António Maior distinguido em torneio, nos sub-13 do Benfica - Foto: DR

António teve saudades de casa e abdicou do sonho

António acabou por sair do Benfica a meio da temporada 2016/17, nos sub-15, quando era treinado por Luís Nascimento. Teve saudades de casa: «Saí por motivos que nunca esperei sair, que foi por estar longe da minha família. Era muito novo e não foi fácil...»

O mister Bruno Freiras, hoje empresário de jogadores de futebol, reconheceu que o seu ex-alteta ainda vai a tempo de dar o salto: «Pela qualidade que o António tinha… Achava, sinceramente. e acho - porque quando se tem aquela qualidade ela não desaparece - que o António ainda terá competências para estar em patamares competitivos mais altos.»
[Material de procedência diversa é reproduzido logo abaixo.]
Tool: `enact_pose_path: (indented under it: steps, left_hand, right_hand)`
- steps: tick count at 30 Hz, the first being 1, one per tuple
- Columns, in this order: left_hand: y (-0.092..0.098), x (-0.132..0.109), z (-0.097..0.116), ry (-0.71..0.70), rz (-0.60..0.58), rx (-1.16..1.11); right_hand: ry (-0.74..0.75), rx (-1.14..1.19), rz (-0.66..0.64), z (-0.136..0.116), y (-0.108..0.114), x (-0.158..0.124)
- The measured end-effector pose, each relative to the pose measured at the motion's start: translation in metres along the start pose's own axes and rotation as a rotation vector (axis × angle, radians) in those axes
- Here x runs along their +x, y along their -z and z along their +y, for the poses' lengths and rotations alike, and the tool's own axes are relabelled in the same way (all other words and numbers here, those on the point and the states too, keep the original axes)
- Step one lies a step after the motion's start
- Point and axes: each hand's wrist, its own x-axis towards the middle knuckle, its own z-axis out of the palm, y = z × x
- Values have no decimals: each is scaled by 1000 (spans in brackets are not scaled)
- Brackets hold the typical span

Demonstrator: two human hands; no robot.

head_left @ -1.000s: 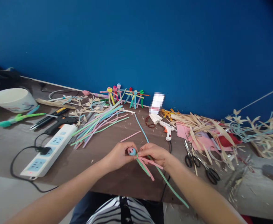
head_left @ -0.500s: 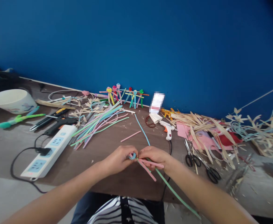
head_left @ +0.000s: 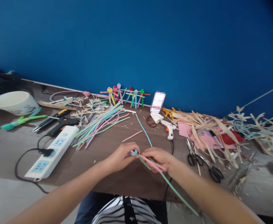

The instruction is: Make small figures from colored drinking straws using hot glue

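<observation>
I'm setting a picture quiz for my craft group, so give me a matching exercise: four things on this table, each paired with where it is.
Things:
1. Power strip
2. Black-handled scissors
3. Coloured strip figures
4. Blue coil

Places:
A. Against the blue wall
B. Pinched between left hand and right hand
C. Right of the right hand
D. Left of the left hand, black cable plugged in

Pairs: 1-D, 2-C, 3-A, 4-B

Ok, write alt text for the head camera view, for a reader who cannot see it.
The left hand and right hand hold a blue coil with pink and green craft strips above a brown table. Nearby lie a glue gun and scissors.
</observation>
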Motion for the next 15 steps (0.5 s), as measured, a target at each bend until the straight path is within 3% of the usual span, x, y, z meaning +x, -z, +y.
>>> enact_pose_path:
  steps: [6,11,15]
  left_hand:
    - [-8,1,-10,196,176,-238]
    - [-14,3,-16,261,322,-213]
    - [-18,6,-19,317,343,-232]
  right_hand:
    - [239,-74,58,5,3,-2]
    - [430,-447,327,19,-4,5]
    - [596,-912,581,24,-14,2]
«Não tenho carinho por mais nenhum clube»

Quis o destino que António Maior fosse parar à carismática vila de Barrancos, onde hoje é verdadeiramente feliz: «Neste momento, para mim, não há clube que supere o Barrancos. Não sou de lá, não nasci lá, mas neste momento não tenho carinho por mais nenhum clube sem ser o Barrancos.»

António Maior tem sido aposta a extremo esquerdo, esta temporada - Foto: Associação de Futebol de Beja

«O objetivo é subir para a primeira distrital de Beja. Já há muito tempo que queremos isso», assume o avançado. Neste momento, o Barrancos encaminha-se para lograr aquilo a que se propõe, estando no segundo lugar da Série A do campeonato, com 40 pontos em 15 jogos, só atrás do Bairro da Conceição, que leva 41. A posição atual é suficiente para a passagem à fase de apuramento de campeão, disputada, com os dois melhores classificados das restantes duas séries.

Ao nosso jornal, o presidente do emblema barranquenho, Hugo Santos, enalteceu o «grande coletivo», com destaque para o melhor marcador do equipa, António Maior, que o dirigente descreveu como um «tremendo jogador».